*** Opening of Recorded information ***

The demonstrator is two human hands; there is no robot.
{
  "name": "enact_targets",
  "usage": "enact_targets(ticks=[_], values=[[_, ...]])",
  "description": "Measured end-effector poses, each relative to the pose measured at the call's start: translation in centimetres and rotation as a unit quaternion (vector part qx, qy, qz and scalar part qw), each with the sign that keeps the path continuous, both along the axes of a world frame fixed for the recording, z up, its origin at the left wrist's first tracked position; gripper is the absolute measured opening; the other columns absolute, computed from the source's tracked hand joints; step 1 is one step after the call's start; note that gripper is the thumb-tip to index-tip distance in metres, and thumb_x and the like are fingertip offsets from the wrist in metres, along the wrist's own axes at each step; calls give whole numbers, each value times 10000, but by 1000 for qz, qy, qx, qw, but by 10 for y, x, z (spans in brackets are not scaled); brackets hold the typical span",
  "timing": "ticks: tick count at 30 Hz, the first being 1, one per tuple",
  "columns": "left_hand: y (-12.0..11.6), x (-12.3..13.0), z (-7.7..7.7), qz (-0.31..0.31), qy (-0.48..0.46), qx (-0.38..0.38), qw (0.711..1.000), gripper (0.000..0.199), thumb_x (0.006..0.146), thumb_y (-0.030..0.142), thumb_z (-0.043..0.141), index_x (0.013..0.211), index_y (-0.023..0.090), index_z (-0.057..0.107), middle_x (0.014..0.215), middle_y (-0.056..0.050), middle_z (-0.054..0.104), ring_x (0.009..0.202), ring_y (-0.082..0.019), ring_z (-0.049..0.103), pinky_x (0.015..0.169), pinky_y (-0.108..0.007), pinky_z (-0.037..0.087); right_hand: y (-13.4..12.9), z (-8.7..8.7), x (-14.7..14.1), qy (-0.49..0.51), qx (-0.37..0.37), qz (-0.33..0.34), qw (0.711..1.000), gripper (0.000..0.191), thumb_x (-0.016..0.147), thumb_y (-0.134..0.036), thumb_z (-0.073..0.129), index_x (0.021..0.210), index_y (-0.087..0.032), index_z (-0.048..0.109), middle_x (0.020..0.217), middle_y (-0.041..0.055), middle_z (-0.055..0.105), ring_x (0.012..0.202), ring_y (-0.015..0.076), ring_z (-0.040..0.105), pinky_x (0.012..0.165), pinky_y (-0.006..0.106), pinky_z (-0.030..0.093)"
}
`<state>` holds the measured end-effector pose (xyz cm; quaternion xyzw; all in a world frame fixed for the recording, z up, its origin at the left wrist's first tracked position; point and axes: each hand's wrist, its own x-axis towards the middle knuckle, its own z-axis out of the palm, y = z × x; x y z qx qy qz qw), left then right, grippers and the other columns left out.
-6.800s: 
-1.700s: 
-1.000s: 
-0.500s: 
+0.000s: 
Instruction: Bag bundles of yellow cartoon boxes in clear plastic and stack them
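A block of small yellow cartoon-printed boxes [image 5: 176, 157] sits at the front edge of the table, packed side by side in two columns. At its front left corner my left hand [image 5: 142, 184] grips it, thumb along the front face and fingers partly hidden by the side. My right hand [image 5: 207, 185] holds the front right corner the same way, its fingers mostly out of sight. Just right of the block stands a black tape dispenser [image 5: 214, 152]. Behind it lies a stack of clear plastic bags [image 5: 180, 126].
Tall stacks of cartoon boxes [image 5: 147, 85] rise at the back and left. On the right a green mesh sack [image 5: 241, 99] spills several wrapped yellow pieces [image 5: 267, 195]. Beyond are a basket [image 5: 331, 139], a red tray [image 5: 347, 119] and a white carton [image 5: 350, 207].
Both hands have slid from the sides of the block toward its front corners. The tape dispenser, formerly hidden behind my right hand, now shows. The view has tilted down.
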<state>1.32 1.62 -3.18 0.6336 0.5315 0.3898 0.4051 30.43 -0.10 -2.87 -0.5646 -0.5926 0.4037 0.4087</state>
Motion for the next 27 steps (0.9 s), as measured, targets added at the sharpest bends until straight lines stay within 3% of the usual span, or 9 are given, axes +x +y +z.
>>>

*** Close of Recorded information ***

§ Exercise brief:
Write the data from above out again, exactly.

§ Response below:
The demonstrator is two human hands; there is no robot.
{
  "name": "enact_targets",
  "usage": "enact_targets(ticks=[_], values=[[_, ...]])",
  "description": "Measured end-effector poses, each relative to the pose measured at the call's start: translation in centimetres and rotation as a unit quaternion (vector part qx, qy, qz and scalar part qw), each with the sign that keeps the path continuous, both along the axes of a world frame fixed for the recording, z up, its origin at the left wrist's first tracked position; gripper is the absolute measured opening; the other columns absolute, computed from the source's tracked hand joints; step 1 is one step after the call's start; note that gripper is the thumb-tip to index-tip distance in metres, and thumb_x and the like are fingertip offsets from the wrist in metres, along the wrist's own axes at each step; calls give whole numbers, each value times 10000, but by 1000 for qz, qy, qx, qw, but by 10 for y, x, z (spans in brackets are not scaled); brackets hold the typical span",
  "timing": "ticks: tick count at 30 Hz, the first being 1, one per tuple",
  "columns": "left_hand: y (-12.0..11.6), x (-12.3..13.0), z (-7.7..7.7), qz (-0.31..0.31), qy (-0.48..0.46), qx (-0.38..0.38), qw (0.711..1.000), gripper (0.000..0.199), thumb_x (0.006..0.146), thumb_y (-0.030..0.142), thumb_z (-0.043..0.141), index_x (0.013..0.211), index_y (-0.023..0.090), index_z (-0.057..0.107), middle_x (0.014..0.215), middle_y (-0.056..0.050), middle_z (-0.054..0.104), ring_x (0.009..0.202), ring_y (-0.082..0.019), ring_z (-0.049..0.103), pinky_x (0.015..0.169), pinky_y (-0.108..0.007), pinky_z (-0.037..0.087); right_hand: y (-13.4..12.9), z (-8.7..8.7), x (-14.7..14.1), qy (-0.49..0.51), qx (-0.37..0.37), qz (-0.33..0.34), qw (0.711..1.000), gripper (0.000..0.191), thumb_x (-0.016..0.147), thumb_y (-0.134..0.036), thumb_z (-0.073..0.129), index_x (0.021..0.210), index_y (-0.087..0.032), index_z (-0.048..0.109), middle_x (0.020..0.217), middle_y (-0.041..0.055), middle_z (-0.055..0.105), ring_x (0.012..0.202), ring_y (-0.015..0.076), ring_z (-0.040..0.105), pinky_x (0.012..0.165), pinky_y (-0.006..0.106), pinky_z (-0.030..0.093)"
}
`<state>` holds the measured end-effector pose (xyz cm; quaternion xyzw; all in a world frame fixed for the recording, z up, its origin at the left wrist's first tracked position; point and axes: each hand's wrist, its own x-axis towards the middle knuckle, its own z-axis out of the palm, y = z × x; x y z qx qy qz qw), left then right, grippers and the other columns left out.
-6.800s: 
-1.700s: 
-1.000s: 
-0.500s: 
+0.000s: 
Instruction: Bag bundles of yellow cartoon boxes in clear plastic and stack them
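A block of small yellow cartoon-printed boxes [image 5: 176, 157] sits at the front edge of the table, packed side by side in two columns. At its front left corner my left hand [image 5: 142, 184] grips it, thumb along the front face and fingers partly hidden by the side. My right hand [image 5: 207, 185] holds the front right corner the same way, its fingers mostly out of sight. Just right of the block stands a black tape dispenser [image 5: 214, 152]. Behind it lies a stack of clear plastic bags [image 5: 180, 126].
Tall stacks of cartoon boxes [image 5: 147, 85] rise at the back and left. On the right a green mesh sack [image 5: 241, 99] spills several wrapped yellow pieces [image 5: 267, 195]. Beyond are a basket [image 5: 331, 139], a red tray [image 5: 347, 119] and a white carton [image 5: 350, 207].
Both hands have slid from the sides of the block toward its front corners. The tape dispenser, formerly hidden behind my right hand, now shows. The view has tilted down.
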<state>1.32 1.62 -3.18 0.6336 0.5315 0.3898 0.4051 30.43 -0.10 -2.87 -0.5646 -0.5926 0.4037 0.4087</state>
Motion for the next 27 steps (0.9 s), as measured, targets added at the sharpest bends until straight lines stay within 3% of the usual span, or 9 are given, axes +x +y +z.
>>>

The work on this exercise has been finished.